Several treatment modalities have been described with variable success. The aim of treatment is successful resolution of the pseudocyst without damage to the healthy cartilage and to prevent its recurrences. Various treatments reported in literature include simple aspiration, intralesional injection of corticosteroids, and aspiration in combination with bolstered pressure sutures or plaster of paris cast.,,,, More invasive techniques like incision and drainage of the cavity followed by its obliteration by curettage, sclerosing agent and pressure dressing; open deroofing that involves removal of the anterior cartilaginous leaflet of pseudocyst with repositioning of the overlying flap of skin have also been recommended. However, the invasive treatment modalities carry the risk of perichondritis complicated by formation of floppy ear or cauliflower deformity and may be followed by recurrences.

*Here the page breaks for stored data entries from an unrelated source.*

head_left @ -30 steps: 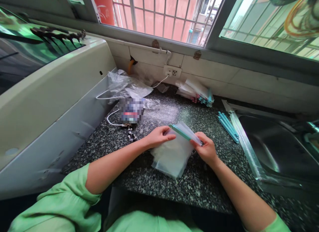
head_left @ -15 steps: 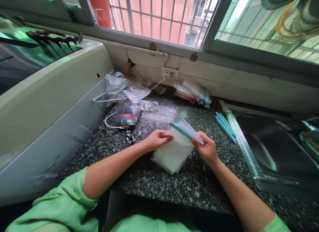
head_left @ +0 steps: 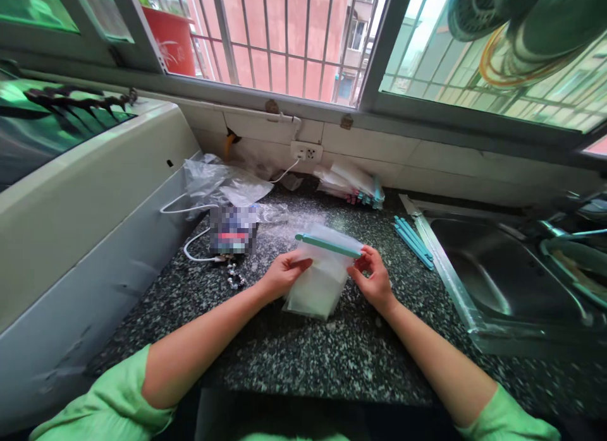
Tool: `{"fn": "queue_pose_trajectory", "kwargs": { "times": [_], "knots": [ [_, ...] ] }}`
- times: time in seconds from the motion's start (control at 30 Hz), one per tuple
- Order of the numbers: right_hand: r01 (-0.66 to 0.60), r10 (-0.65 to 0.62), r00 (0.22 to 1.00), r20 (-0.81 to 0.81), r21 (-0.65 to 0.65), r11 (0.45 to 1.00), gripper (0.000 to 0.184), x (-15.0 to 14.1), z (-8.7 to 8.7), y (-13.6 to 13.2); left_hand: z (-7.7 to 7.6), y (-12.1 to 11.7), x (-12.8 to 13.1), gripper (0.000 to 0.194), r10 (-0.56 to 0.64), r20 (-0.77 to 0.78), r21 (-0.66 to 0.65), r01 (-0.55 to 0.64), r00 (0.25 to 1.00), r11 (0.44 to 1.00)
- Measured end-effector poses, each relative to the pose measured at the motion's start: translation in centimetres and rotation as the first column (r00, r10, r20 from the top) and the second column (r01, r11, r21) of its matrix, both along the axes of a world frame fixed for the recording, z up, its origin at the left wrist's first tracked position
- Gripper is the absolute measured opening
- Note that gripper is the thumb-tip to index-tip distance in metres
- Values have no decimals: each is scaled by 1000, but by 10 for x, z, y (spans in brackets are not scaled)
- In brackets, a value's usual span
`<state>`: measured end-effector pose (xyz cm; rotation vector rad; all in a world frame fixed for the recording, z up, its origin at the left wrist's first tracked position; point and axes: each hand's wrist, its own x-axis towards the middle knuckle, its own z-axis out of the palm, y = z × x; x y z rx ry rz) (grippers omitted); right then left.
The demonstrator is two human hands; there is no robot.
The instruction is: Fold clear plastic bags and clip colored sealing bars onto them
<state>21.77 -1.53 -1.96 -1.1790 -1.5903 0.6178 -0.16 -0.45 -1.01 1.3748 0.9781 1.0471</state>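
Observation:
A translucent plastic bag (head_left: 317, 285) with whitish contents is held over the counter, with a teal sealing clip (head_left: 328, 244) lying across its upper part. My left hand (head_left: 283, 273) is closed on the bag's left edge, thumb on the front face just below the clip. At the right end of the clip, my right hand (head_left: 374, 278) has its fingertips curled against the clip and bag edge, its thumb lower at the bag's side. Several loose teal clip rods (head_left: 413, 242) lie to the right, beside the sink.
A speckled counter (head_left: 303, 365) bears a blurred-out device (head_left: 233, 229) with a white cable, crumpled clear plastic (head_left: 232, 182) and a pile of clipped bags (head_left: 353, 183) at the wall. A metal sink (head_left: 493, 264) lies right; a pale appliance (head_left: 95, 194) stands left.
The bag and clip have turned to lie flatter across my view. My right hand has shifted from the bag's upper right corner to the clip's end. The camera view has moved slightly.

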Motion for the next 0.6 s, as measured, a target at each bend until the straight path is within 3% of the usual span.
{"fn": "queue_pose_trajectory", "kwargs": {
  "times": [0.1, 0.17, 0.33, 0.5, 0.6],
  "knots": [
    [-59, 30, 978, 207, 133, 989, 16, 1, -2, -1, -7, 1, 2, 37, 17, -9, -30, -18, 1000, 999],
    [-105, 50, 947, 316, 159, 982, 13, 1, -4, 1, -11, 4, 3, 38, 26, -18, -78, -27, 999, 997],
    [20, -133, 891, 435, 254, 967, 17, 15, -4, 36, -9, 27, 10, 45, 35, 9, -153, -33, 999, 988],
    [324, -376, 912, 163, 275, 905, 20, 37, -3, 99, -5, 72, 41, 77, 124, 35, -151, -117, 992, 982],
    [425, -449, 893, 39, 257, 868, 25, 41, -5, 133, -8, 103, 73, 82, 299, -13, 81, -297, 954, 952]
  ]
}}
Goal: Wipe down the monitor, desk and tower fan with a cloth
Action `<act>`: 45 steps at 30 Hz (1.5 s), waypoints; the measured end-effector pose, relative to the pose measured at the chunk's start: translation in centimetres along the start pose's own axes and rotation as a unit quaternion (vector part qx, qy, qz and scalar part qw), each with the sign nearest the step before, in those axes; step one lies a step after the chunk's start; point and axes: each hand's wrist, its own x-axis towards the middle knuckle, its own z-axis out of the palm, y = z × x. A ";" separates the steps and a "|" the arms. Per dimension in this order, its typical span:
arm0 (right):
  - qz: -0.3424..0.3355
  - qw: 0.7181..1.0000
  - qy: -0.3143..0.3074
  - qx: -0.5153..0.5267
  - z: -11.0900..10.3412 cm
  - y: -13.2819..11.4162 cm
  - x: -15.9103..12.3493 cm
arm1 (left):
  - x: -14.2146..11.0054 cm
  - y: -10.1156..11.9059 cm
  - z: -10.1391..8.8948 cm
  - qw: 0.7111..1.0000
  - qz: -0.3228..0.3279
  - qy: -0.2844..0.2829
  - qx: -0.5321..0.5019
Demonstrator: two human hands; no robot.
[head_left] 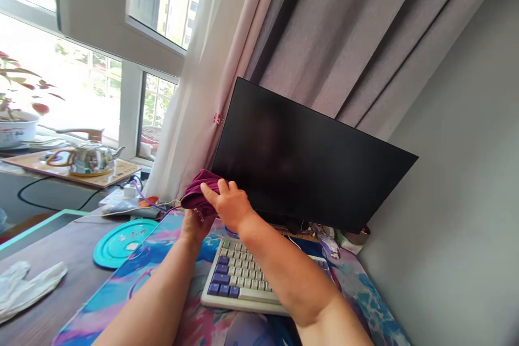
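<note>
A folded maroon cloth is between my hands at the lower left corner of the black monitor. My left hand holds the cloth from below, its fingers mostly hidden under the fabric. From the right, my right hand grips the same cloth, with one finger stretched along it and the others bent. Below my right forearm lies a keyboard with cream and purple keys, partly covered from view. Whether the cloth touches the screen, I cannot tell.
A colourful desk mat lies under the keyboard. To the left are a turquoise round lid, white gloves or cloth, and a kettle on a wooden tray. Cables run near the curtain. A wall bounds the right.
</note>
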 end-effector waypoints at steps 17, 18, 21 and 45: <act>0.088 0.991 -0.046 -0.093 -1.1 12.0 -12.2 | -1.7 0.7 3.9 0.998 -0.008 0.058 0.013; 0.103 0.989 -0.051 -0.092 -1.1 13.1 -13.6 | -1.8 0.8 4.0 0.998 -0.008 0.060 0.018; 0.149 0.983 -0.060 -0.087 -0.7 16.3 -17.6 | -2.0 0.9 4.3 0.997 -0.008 0.068 0.029; 0.491 0.870 -0.026 -0.046 4.0 29.0 -40.2 | -0.9 0.2 4.2 0.993 0.005 0.080 0.090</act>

Although intralesional corticosteroid injections have been employed, oral corticosteroid therapy has not been commonly utilized for these patients. Raman et al have reported successful treatment of four patients with high dose oral prednisolone therapy. They proposed that corticosteroids might help to prevent intracartilaginous fibrosis and formation of intracavitary granulation tissue. The anti-inflammatory action of corticosteroids may also contribute to prevent edema and fibrosis of the dermis. The accumulated fluid is gradually resorbed with good cosmetic results.
We combined needle aspiration and pressure dressing with a short course of oral corticosteroids. Both the patients responded well to treatment without any complications or recurrences. However, further studies are required to establish firmly the role of oral corticosteroids, which have the advantage of being a non-invasive therapeutic modality.